Revision history for this message
Chris Sanders (chris.sanders) wrote :

Poking around in the database some more I found a server certificate, which I assumed is from the old server. I pulled the one off the new server x.x.x.107 and poked it into mongo with:

db.cloudCredentials.updateOne({"_id":"prod-lxd#admin#prod-lxd-creds"},{$set: {"attributes.server-cert" : "server.cert here" }})

Now the error message when I get when trying to ssh to a unite is:

ERROR opening environment: Get https://192.168.0.107:8443/1.0: x509: certificate is valid for 192.168.0.226, not 192.168.0.107

I think I'm closer, but this is madness for what should be an expected failure mode for a cluster. I guess I'll do some more database splunking to see if I can figure out what's going on. Any advice or documentation I'm missing available by chance?

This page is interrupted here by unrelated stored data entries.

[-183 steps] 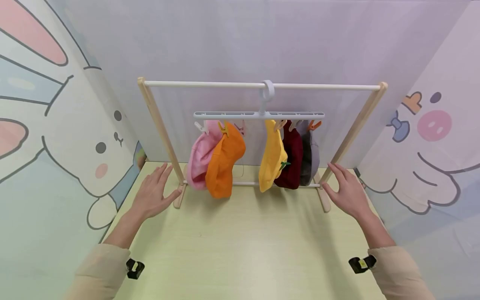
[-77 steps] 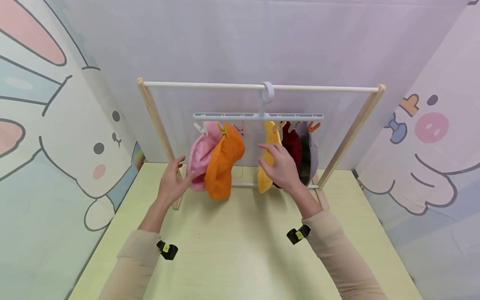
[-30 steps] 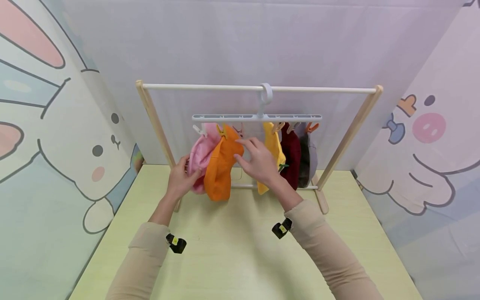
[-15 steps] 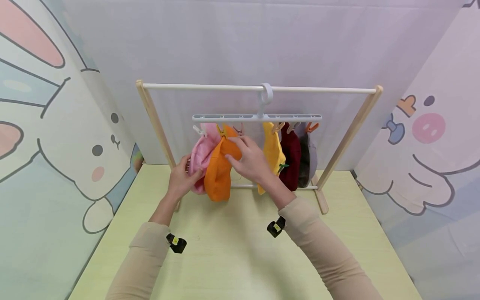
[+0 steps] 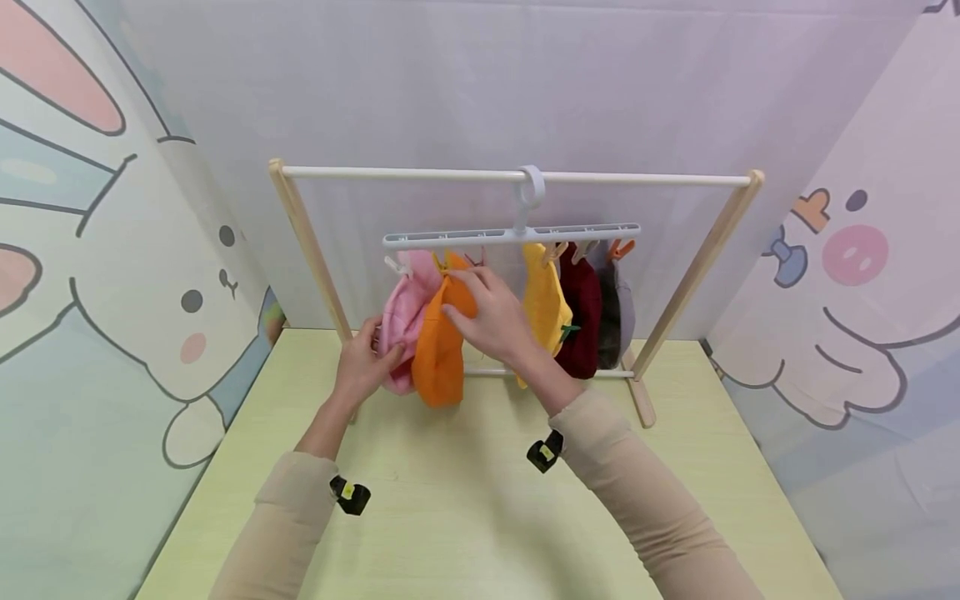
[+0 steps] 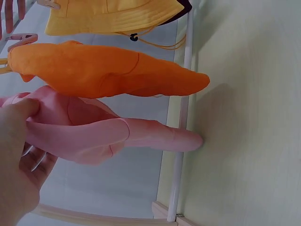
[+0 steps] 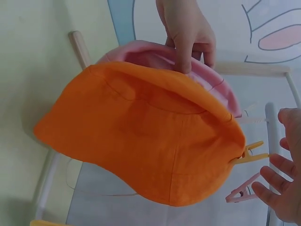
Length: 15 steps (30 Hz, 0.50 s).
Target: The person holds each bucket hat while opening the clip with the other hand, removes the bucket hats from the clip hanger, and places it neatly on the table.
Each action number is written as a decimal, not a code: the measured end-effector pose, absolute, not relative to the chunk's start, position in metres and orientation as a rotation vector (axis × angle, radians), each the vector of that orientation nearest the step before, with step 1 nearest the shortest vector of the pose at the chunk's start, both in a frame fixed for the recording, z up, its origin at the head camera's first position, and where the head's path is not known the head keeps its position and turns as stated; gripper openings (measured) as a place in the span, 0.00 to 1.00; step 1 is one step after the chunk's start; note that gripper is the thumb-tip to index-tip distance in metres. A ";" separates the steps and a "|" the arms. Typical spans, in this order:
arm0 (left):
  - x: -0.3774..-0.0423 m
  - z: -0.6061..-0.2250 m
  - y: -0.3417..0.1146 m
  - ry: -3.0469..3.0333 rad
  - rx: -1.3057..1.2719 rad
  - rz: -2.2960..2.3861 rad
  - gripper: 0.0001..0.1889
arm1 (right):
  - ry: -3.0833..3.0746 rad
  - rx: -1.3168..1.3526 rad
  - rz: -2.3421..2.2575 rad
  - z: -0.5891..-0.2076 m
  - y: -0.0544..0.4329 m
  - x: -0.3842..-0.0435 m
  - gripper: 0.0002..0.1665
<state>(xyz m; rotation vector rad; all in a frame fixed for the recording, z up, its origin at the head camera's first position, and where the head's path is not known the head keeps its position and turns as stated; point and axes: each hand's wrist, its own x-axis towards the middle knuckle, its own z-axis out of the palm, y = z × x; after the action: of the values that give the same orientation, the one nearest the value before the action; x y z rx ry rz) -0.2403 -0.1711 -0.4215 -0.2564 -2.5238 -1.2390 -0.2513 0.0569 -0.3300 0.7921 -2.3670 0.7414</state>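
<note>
A pink hat (image 5: 405,304) and an orange hat (image 5: 437,354) hang from the left half of a pale blue clip hanger (image 5: 450,239). My left hand (image 5: 362,367) grips the pink hat at its near left side, thumb in front and fingers behind. My right hand (image 5: 491,317) is beside the upper part of the orange hat, its fingers parted near the yellow clip (image 7: 254,154) that pinches this hat. Nothing is between those fingers in the right wrist view. A white clip (image 5: 396,267) holds the pink hat; a pink clip (image 7: 242,189) hangs without a hat.
A yellow hat (image 5: 543,308), a maroon hat (image 5: 582,312) and a grey-lavender hat (image 5: 625,308) hang on the hanger's right half. The hanger hooks over the white rail (image 5: 360,173) of a wooden-legged rack standing on a pale table (image 5: 442,492). Printed cloth walls flank both sides.
Both hands have come inward from beside the rack. My left hand has taken hold of the pink hat; my right has moved left to the orange hat. The hanger now dips slightly left.
</note>
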 end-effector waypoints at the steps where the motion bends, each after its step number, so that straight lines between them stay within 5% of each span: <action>1: -0.240 -0.422 -0.171 -2.526 -0.258 -1.245 0.26 | -2.362 0.789 0.738 -0.330 0.056 -0.251 0.27; 15: -0.229 -0.419 -0.166 -2.582 -0.253 -1.294 0.18 | -2.330 0.788 0.743 -0.323 0.045 -0.249 0.26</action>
<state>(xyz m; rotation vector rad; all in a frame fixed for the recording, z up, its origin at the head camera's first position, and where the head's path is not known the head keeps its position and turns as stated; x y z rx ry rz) -0.2295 -0.1663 -0.4187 -0.2533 -2.5816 -1.2937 -0.2488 0.0445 -0.3226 0.7878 -2.3300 0.7427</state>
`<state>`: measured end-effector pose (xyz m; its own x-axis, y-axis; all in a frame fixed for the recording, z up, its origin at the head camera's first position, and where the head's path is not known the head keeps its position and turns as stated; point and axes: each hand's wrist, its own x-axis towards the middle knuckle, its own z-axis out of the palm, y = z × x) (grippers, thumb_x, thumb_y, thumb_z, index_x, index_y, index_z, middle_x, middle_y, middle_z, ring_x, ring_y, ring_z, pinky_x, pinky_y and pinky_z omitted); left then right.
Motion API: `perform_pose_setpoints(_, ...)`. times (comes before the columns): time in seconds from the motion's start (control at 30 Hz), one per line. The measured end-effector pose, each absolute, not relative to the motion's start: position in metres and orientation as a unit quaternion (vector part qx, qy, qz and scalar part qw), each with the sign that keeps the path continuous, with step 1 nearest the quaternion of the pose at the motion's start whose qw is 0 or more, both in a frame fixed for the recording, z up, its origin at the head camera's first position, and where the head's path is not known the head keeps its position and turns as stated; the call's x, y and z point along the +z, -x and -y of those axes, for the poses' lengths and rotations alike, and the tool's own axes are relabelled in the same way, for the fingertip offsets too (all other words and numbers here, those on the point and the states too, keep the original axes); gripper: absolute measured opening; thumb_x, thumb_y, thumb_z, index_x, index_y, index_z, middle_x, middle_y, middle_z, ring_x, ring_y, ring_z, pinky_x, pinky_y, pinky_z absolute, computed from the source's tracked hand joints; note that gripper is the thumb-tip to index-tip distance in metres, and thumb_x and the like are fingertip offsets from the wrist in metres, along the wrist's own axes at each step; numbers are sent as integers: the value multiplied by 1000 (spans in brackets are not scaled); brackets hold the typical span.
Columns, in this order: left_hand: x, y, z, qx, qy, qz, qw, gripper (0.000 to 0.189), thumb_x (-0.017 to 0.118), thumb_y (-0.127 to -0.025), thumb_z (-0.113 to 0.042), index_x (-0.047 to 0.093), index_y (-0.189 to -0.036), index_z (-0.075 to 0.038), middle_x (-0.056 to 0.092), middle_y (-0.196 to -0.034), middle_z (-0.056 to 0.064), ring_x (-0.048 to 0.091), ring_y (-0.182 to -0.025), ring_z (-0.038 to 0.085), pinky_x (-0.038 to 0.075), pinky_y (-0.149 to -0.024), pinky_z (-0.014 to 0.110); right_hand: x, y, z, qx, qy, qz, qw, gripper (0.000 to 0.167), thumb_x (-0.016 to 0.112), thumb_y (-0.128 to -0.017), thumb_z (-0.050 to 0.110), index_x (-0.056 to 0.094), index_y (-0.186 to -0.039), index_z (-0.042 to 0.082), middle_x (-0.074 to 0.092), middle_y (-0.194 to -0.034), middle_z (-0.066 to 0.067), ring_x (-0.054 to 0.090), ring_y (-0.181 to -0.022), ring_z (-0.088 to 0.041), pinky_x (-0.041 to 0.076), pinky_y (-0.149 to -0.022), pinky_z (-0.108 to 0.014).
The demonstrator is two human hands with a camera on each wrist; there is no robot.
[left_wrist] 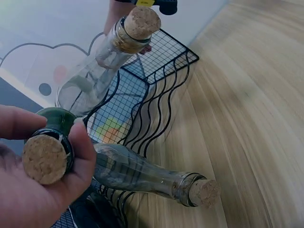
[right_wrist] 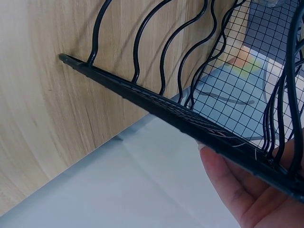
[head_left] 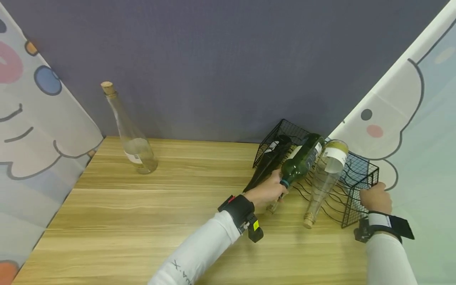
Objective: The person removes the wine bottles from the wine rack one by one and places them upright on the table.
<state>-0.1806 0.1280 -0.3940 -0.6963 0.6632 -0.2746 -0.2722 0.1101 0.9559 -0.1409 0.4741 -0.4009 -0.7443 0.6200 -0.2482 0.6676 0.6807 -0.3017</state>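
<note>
A green glass bottle (head_left: 303, 159) slants over the black wire wine rack (head_left: 356, 198), its base toward the back. My left hand (head_left: 266, 190) grips its neck, thumb and fingers around the glass just behind the cork (left_wrist: 45, 159). To its right, a clear bottle (head_left: 322, 186) with a white label lies on the rack, cork toward me. A dark bottle (head_left: 268, 163) rests at the rack's left end. Lower in the rack lies another clear bottle (left_wrist: 137, 168), mostly hidden in the head view. At the rack's right end, my right hand (head_left: 377, 198) holds the mesh side.
A clear corked bottle (head_left: 133, 138) stands upright at the back left of the wooden table (head_left: 171, 221). Behind the table rises a grey wall (head_left: 199, 71). Cartoon-printed cloth (head_left: 388, 103) hangs along both sides, close to the rack's right end.
</note>
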Motion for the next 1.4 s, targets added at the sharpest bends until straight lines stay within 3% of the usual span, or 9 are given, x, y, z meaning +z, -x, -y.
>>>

Revision history for this message
Chris Sanders (chris.sanders) wrote :

This is all I've found, and at this point I don't know enough about how it's suppose to work to fix it beyond making some guess.

I verified that the certificate that is returned when the status is queried at 192.168.0.107:8443 is in fact issued for 192.168.0.266. This it turns out is the cluster.crt found on the LXD unit, not the server.crt. However, 192.168.0.266 isn't in the cluster anymore and it appears all units in the cluster have this same cluster certificate. Since the machine that I replaced was 192.168.0.244 I can only guess as a cluster member it had this same cert as well. I'm not clear why 192.168.0.244 was usable by the controller (or juju client client?) with this certificate but 192.168.0.107 returning it is an issue.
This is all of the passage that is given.